# Data to use
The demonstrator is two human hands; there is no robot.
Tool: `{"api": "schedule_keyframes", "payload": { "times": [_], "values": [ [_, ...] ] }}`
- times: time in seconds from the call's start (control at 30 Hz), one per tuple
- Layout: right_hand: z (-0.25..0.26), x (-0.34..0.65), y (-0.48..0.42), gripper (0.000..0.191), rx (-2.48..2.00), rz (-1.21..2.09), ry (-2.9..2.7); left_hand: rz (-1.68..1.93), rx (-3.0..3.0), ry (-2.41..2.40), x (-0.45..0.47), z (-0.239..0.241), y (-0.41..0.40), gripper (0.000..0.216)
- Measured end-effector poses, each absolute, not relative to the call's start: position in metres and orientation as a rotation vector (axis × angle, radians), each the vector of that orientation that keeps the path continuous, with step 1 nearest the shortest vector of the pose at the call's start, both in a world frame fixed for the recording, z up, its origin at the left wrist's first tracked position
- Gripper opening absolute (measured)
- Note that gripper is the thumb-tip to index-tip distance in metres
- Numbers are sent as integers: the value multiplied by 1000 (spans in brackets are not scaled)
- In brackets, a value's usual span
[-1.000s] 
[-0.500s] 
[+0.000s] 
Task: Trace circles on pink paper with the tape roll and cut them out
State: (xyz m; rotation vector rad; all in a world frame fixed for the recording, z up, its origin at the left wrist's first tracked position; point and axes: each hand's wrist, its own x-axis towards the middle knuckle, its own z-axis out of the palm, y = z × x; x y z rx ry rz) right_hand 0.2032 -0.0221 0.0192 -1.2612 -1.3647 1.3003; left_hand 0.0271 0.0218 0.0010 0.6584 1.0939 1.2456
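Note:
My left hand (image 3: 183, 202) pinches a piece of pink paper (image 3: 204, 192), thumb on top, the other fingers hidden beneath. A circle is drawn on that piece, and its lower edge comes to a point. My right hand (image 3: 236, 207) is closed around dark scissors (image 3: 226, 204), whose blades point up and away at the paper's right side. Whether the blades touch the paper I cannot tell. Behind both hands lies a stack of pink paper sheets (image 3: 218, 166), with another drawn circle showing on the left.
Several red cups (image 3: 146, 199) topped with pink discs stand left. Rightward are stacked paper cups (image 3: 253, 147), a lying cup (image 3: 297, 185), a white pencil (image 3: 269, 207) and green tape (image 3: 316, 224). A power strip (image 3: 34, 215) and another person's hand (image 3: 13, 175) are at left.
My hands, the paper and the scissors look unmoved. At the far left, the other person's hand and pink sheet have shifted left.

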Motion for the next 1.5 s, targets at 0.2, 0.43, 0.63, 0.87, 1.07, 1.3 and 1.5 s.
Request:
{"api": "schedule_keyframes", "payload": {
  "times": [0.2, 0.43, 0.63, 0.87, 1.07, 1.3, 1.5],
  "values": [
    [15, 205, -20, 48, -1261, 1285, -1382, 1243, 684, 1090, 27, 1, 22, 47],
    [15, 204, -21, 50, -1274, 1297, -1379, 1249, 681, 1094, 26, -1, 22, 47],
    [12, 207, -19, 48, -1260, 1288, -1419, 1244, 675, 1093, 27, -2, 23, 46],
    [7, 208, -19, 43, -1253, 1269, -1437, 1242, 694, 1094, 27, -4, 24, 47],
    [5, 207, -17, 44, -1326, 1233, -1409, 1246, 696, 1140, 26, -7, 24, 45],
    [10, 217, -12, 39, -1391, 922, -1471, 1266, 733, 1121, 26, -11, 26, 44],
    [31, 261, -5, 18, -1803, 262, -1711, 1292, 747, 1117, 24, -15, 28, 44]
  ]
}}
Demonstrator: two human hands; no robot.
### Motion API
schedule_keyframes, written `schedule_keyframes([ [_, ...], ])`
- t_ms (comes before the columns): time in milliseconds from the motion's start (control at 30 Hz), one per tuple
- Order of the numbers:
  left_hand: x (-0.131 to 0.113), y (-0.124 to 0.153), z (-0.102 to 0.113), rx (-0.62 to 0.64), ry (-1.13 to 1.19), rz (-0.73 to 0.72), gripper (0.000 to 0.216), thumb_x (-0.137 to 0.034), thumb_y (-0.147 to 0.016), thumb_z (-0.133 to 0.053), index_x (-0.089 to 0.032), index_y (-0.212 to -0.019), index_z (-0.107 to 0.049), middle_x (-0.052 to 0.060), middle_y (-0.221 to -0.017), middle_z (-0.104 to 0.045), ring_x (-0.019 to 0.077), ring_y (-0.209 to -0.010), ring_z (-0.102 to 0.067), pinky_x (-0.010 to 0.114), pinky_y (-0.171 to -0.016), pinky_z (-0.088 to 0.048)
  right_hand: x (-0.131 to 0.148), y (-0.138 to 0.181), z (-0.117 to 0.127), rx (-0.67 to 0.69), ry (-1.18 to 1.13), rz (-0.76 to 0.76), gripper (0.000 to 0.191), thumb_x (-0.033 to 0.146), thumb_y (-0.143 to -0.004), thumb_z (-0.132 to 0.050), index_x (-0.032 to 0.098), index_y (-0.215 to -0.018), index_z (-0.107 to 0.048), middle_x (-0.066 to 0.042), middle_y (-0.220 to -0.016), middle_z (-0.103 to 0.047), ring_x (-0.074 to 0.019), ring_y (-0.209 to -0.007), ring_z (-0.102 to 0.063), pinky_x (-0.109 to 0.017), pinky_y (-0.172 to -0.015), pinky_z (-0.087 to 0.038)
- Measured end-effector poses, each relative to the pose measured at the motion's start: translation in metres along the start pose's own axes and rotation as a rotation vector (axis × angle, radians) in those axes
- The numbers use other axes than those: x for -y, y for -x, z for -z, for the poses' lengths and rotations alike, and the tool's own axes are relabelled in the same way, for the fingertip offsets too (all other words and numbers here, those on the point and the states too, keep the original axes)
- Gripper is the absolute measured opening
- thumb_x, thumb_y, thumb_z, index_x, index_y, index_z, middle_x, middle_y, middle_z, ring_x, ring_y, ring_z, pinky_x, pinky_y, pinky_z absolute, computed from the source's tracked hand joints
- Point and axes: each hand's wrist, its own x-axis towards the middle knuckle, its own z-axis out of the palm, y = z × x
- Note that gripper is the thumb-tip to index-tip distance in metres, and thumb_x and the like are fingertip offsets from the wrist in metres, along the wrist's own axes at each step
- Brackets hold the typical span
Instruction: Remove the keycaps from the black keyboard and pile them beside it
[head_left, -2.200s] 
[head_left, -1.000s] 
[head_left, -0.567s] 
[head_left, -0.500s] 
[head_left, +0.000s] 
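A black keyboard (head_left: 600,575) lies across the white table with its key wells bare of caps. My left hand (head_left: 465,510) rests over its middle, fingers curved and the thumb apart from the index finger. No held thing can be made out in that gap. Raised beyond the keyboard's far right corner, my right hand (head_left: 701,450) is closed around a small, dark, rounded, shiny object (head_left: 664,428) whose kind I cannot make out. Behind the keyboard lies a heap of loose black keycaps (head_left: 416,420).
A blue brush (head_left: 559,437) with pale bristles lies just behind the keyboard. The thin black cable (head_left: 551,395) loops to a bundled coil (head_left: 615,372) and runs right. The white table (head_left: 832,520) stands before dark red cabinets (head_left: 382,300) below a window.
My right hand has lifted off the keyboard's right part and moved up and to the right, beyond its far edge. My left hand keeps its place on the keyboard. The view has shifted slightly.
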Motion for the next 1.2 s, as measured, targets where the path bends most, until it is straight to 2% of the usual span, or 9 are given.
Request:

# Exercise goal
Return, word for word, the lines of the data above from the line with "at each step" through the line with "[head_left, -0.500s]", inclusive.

# Output for this exercise
- Note that gripper is the thumb-tip to index-tip distance in metres, and thumb_x and the like are fingertip offsets from the wrist in metres, along the wrist's own axes at each step
- Brackets hold the typical span
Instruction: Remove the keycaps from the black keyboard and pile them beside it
[head_left, -2.200s] 
[head_left, -1.000s] 
[head_left, -0.567s] 
[head_left, -0.500s] 

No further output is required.